Conization is when a cone-shaped piece of tissue from the cervix is removed with a surgical knife, laser knife, or with a thin wire heated by electricity. This procedure is primarily used as a diagnostic test, since a treatment measure would require multiple sessions to make sure everything has been removed. A hysterectomy is another option for early stage cervical cancer, in which the uterus and cervix are removed. Women with later stage 1 are usually treated with a trachelectomy, where the cervix and the upper part of the vagina are removed, but not the uterus.
Recurrent cervical cancer requires a more extensive operation in which the uterus, vagina and cervix are removed potentially along with the bladder, vagina, rectum and part of colon, depending on how far the cancer has spread. Radiation can be performed in two methods: external beam radiation or brachytherapy. Radiation given from the outside of the body would characterize external beam radiation (EBRT). It is given 5 days a week for 6-7 weeks. Side effects of EBRT include fatigue, upset stomach, diarrhea, nausea/vomiting and skin changes, ranging from temporary redness to peeling.
Irritation in the bladder, soreness and sensitivity in the vulva and vagina, menstrual changes, and low blood cell counts are all symptoms of EBRT. Brachytherapy is internal radiation therapy in which a source of radiation is placed inside the vagina, near the cancer. This form of radiation is usually used in addition to EBRT. Low dosage can be completed in a few days if inpatient or in a few weeks if a high dose rate is used as an outpatient procedure. This form of therapy has many of the same side effects of EBRT with an addition of vaginal dryness and scar tissue in the vagina, making intercourse painful.
Radiation can also weaken the pelvic bones, potentially leading to fractures. Lymphedema is also a potential side effect in which the lymph nodes in the leg drain fluid, leading to severe swelling. When radiation is being used as the main form of treatment, often chemotherapy is paired with it, called concurrent chemoradiation. A low dose of Cisplatin (most common type but there are many others that can be used) is given in cycles with the first one given weekly during radiation via intravenous injection about 4 hours before the radiation procedure.

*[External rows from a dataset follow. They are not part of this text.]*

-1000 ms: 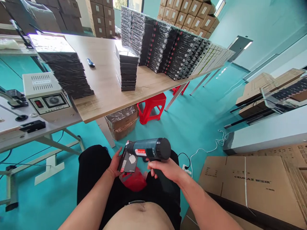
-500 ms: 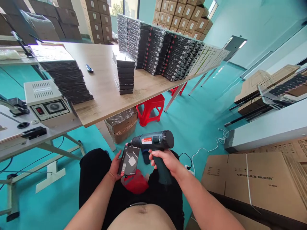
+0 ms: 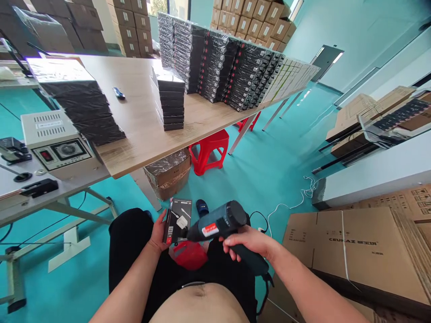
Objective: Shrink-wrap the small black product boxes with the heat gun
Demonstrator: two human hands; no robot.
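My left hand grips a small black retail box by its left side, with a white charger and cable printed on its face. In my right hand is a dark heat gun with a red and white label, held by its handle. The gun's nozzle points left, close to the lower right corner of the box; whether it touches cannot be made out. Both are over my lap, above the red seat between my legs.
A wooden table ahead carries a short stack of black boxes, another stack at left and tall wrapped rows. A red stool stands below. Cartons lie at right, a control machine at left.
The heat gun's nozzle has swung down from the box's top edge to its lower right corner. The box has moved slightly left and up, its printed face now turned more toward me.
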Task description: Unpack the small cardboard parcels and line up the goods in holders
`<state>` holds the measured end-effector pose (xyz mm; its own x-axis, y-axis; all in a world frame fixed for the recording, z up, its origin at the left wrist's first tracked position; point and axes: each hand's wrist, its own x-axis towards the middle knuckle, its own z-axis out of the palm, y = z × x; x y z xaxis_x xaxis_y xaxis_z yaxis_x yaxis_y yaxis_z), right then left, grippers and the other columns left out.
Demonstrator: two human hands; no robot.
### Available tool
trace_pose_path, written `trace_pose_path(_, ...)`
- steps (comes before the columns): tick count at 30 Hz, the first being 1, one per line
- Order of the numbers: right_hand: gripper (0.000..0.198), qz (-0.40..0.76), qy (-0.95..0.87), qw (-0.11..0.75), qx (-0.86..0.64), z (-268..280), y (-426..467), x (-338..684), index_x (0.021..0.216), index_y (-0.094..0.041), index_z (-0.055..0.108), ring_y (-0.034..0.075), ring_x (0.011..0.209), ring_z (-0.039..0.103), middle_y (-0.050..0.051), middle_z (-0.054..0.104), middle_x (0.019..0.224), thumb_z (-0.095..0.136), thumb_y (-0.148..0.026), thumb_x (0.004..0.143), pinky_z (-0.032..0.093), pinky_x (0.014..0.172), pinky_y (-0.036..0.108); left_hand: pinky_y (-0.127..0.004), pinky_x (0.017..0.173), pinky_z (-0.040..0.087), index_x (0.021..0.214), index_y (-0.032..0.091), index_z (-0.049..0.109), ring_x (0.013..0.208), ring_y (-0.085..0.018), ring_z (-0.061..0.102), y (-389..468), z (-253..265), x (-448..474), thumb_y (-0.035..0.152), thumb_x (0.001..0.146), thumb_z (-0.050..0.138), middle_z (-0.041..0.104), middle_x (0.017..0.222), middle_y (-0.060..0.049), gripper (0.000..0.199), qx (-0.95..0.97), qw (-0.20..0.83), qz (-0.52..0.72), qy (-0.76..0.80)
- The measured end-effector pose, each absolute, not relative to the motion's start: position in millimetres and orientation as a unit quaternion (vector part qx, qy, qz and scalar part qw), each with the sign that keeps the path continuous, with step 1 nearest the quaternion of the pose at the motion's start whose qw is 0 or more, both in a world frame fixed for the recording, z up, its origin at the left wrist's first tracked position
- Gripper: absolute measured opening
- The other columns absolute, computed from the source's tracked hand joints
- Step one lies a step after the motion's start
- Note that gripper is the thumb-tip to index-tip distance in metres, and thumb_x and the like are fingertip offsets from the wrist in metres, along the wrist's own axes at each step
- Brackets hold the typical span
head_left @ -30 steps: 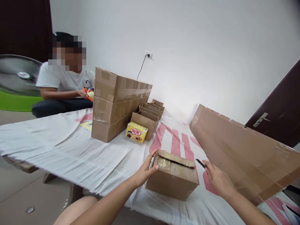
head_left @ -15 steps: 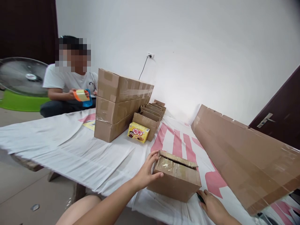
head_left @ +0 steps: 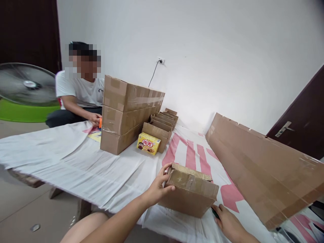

Cisplatin combined with 5-fluorouracil is the second cycle, given every 4 weeks during radiation. These drugs work systemically so that cancer cells found in all parts of the body are targeted. Side effects of chemotherapy include nausea/vomiting, loss of appetite, hair loss, mouth sores, fatigue and low blood cell counts, which puts the patient at an increased risk for infection (fewer white blood cells), bleeding/bruising (fewer platelets) and shortness of breath (fewer red blood cells). Changes in menstruation, infertility and early menopause are also possible.